Acreditamos também que não há o que ser discutido no que diz respeito à ofensa a dignidade da pessoa humana, pois, há quem se garante esse direito? Ao fiador que tem direito a sua casa? Ou ao credor que tem direito a receber sua prestação? Para responder a esse antagonismo, devemos analisar as consequências sociais de cada resposta.
Primeiramente, leva-se em conta a finalidade da lei, que no caso em questão é a de educar. Falamos em educação, pois infelizmente esta impregnada em nossa cultura o costume do “calote”, no qual o cidadão contrai uma dívida na certeza de que caso não a pague, não haverá consequências.
O novel instituto jurídico surgiu com o intuito de quebrar esse costume, levando o fiador a arcar com o ônus que assumiu, fazendo assim, que a sociedade enxergue que a impunidade não reina mais sobre nosso sistema jurídico, sendo certo que, ao assumir uma dívida, o cidadão ciente das consequências, pagará o que deve.
Em segundo plano devemos analisar a questão da segurança nos negócios jurídicos, a qual se deve um olhar especial, pois, não se pode conciliar uma economia sólida e consistente com um sistema jurídico que não dá suporte algum aos credores.
E por último, mas não menos importante, devemos olhar os erros do passado e ver que a história quase sempre nos dá o caminho certo para traçar um futuro melhor.
Antes do advento da Lei nº 8.245/91 os contratos de locação eram efetuados apenas para aqueles que pudessem fornecer um fiador com mais de dois imóveis devidamente registrados em seu nome, pois assim o credor tinha uma garantia maior de conseguir receber o que lhe era devido, contudo, vendo o fato por ângulo pratico, era praticamente impossível para o credor encontrar alguém com essas características, pois, a média da população nacional não possuía sequer um imóvel próprio, quem dirá dois.
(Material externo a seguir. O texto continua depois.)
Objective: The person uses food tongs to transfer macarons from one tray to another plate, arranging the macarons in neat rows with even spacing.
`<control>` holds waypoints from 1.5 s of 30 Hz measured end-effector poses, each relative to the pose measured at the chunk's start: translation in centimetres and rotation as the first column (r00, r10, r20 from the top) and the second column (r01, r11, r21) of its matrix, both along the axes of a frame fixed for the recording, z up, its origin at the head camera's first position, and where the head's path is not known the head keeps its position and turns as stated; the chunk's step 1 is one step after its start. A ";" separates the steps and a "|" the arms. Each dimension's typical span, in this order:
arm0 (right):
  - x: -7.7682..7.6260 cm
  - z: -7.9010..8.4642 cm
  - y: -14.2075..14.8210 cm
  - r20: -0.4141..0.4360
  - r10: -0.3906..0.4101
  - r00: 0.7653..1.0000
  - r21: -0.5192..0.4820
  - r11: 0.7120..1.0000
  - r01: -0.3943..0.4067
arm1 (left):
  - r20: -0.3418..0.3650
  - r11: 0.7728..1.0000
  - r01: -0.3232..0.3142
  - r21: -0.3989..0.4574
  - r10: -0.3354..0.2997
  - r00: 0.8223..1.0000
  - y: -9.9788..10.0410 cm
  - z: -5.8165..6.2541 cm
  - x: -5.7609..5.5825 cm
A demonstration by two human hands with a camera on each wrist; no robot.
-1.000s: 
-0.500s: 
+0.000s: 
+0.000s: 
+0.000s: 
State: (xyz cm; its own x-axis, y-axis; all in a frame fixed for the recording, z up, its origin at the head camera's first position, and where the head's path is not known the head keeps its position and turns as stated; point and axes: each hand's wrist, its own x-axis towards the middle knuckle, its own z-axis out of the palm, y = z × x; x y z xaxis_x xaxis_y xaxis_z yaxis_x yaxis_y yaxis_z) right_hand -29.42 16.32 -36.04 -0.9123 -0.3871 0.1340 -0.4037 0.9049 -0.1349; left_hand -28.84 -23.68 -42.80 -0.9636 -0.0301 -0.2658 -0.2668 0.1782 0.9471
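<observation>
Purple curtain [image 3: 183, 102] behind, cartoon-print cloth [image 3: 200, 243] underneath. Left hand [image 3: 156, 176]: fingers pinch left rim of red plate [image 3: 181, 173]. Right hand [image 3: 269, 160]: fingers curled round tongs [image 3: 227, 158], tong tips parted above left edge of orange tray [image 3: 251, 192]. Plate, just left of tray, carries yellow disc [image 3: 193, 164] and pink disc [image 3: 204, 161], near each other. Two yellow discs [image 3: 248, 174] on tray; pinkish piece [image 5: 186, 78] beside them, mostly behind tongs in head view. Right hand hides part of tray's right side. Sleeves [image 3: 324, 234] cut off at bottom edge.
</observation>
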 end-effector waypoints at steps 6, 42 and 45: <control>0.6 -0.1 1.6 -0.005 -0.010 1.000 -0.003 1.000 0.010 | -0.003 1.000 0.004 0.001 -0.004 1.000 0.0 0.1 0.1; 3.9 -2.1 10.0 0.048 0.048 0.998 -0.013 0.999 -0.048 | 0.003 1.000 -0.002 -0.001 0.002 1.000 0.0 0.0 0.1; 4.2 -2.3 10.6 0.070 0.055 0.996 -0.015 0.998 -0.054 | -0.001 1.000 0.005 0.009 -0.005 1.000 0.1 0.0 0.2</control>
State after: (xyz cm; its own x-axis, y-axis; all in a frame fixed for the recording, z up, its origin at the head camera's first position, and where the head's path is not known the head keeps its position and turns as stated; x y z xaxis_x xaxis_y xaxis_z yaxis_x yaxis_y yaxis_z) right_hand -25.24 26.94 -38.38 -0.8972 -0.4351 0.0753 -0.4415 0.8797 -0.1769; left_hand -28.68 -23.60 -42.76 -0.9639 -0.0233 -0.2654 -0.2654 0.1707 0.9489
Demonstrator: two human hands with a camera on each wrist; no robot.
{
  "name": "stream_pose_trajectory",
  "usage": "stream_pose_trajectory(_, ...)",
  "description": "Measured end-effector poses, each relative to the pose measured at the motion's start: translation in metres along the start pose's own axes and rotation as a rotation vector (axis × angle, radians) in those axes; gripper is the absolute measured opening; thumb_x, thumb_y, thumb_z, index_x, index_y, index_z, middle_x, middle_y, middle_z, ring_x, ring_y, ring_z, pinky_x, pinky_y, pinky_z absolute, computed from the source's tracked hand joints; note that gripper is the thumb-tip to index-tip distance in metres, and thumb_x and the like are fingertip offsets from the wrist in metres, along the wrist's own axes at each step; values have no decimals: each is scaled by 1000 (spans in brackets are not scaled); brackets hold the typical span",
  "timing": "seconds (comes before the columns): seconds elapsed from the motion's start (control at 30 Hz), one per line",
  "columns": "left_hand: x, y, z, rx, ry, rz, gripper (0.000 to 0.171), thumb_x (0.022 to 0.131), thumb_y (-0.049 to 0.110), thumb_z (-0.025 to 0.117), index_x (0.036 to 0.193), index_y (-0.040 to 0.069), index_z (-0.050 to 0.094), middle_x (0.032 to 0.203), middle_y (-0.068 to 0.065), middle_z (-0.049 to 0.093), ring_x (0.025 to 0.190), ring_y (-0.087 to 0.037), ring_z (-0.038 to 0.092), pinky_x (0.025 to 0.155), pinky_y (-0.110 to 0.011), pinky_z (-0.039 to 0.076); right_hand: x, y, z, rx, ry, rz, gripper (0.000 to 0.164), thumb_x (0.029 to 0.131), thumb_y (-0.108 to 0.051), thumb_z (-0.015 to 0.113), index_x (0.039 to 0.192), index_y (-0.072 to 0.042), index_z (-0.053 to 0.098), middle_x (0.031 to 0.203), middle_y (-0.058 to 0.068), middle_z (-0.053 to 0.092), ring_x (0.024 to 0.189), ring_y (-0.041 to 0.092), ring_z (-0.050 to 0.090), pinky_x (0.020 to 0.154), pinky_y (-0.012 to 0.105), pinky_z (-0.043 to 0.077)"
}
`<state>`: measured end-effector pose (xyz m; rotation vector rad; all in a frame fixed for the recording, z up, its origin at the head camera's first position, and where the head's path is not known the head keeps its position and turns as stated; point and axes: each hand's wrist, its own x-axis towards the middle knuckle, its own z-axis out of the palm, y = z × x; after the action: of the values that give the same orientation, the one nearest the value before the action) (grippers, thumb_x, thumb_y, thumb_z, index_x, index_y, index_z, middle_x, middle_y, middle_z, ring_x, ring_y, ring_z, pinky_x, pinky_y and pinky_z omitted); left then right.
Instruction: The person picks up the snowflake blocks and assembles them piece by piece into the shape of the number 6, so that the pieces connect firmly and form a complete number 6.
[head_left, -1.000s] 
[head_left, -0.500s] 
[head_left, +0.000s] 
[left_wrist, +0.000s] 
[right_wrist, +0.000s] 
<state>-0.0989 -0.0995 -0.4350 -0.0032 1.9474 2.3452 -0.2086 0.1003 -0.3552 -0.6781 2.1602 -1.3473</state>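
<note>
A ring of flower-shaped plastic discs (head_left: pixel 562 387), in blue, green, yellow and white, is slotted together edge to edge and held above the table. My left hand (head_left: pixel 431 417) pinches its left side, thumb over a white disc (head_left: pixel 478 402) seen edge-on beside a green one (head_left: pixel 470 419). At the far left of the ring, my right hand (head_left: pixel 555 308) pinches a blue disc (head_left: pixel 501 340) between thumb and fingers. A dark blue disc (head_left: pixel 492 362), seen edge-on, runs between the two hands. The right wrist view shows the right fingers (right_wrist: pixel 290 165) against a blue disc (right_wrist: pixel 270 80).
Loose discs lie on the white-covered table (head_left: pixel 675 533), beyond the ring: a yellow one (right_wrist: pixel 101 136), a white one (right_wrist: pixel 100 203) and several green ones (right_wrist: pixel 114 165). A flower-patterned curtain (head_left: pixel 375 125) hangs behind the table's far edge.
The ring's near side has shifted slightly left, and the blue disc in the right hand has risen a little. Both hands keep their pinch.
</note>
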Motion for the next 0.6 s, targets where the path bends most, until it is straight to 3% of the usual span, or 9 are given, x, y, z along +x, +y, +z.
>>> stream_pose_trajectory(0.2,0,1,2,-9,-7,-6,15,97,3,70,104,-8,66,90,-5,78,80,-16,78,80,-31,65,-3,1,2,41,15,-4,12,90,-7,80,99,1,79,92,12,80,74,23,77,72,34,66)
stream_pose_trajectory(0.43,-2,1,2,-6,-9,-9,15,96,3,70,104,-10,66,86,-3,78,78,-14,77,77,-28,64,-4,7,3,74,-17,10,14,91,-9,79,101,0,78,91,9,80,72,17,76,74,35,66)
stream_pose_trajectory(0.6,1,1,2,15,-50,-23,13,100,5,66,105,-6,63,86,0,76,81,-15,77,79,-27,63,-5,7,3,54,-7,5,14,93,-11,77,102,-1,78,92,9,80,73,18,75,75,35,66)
Portanto, no que tange a dignidade da pessoa humana, podemos concluir que não há o que ser discutido, pois conforme demonstrado, não penhorar o imóvel único do fiador acarreta problemas para toda a sociedade, e nesse sentido, deverá prevalecer o benefício à ordem pública.
É de suma relevância para a explanação do tema trazer a tona que os contratos de locações fazem parte do direito privado, o que via de regra implica em relações entre particulares, portanto, cabe salientar que quando o indivíduo é parte de um negócio jurídico, o faz de livre e espontânea vontade, sendo assim, pactua para os direitos e obrigações que irá contrair.
O instituto da fiança surgiu com o escopo de garantir maior segurança nessas relações entre terceiros, aplicando extensivamente ao fiador o ônus da obrigação no caso de inadimplência do devedor originário.
Assim como as demais partes de uma relação jurídica, o fiador concorda com os termos e condições daquele pacto, não sendo certo, portanto que este se livre de obrigação por ele já contraída de forma que não a satisfaça, porque, ao ficar inadimplente, o fiador fere um dos mais importantes princípios do direito civil, que é o princípio que diz que os pactos devem ser respeitados. (Pacta sunt servanda).